Return the class name of an object, stripping any prefixing package names. This is used to recognise exceptions returned from different database backends. The exception names have been standardised (DataError, IntegrityError, etc.), but each backend has its own definition.

setup Module

config Module

This module defines the cp class which is used to manage global configuration. It should not be imported directly, instead an instance, config, is exposed by the pysteg.sql package. The cp class decorates the OptionParser and should be used to parse options in scripts. Some command line options are defined to override the config file.

Module:pysteg.sql.config
Date:$Date$
Revision:$Revision$
Author:© 2012: Hans Georg Schaathun <georg@schaathun.net>
class pysteg.sql.config.cp[source]

Bases: ConfigParser.SafeConfigParser

This class represents a configuration and supports option parsing both from config files and from command line options. The form is implemented by inheriting SafeConfigParse and the second by an instance of OptionParser.

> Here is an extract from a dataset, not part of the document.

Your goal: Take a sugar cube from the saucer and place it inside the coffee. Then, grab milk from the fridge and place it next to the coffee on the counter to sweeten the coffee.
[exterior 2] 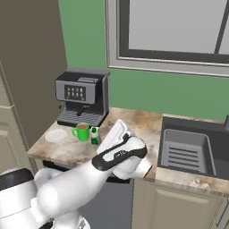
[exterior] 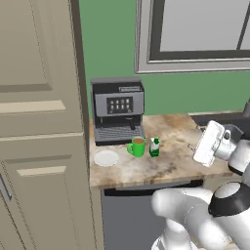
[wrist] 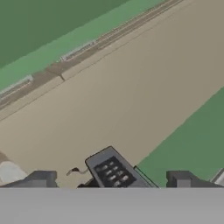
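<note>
The green coffee mug (exterior: 137, 146) with brown liquid stands on the marbled counter (exterior: 171, 163), in front of the coffee machine. The milk carton (exterior: 154, 146) stands upright right beside it, on its right, also seen from the other side as the milk carton (exterior 2: 95, 135) by the mug (exterior 2: 82, 132). The white saucer (exterior: 106, 157) lies left of the mug and looks bare; the sugar cube is hidden. My gripper (exterior: 194, 138) hovers over the counter right of the carton, apart from it. In the hand view the gripper (wrist: 112, 180) is open, fingertips (wrist: 41, 179) wide apart, nothing between them. The fridge is out of view.
A grey coffee machine (exterior: 118, 110) stands at the back left of the counter against the green wall. Tall beige cabinets (exterior: 39, 146) rise at the left. A dark sink (exterior 2: 188, 150) is set in the counter to the right, under a window (exterior 2: 174, 27).
</note>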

add_option(*a, **kw)[source]

Define a command line option. This is passed to the OptionParser class.

getVerbosity(section='DEFAULT')[source]

Get the verbosity level as an integer.

parse_args(*a, **kw)[source]

Parse command line arguments. This is first passed to the OptionParser class before known options are interpreted and used to override the config files.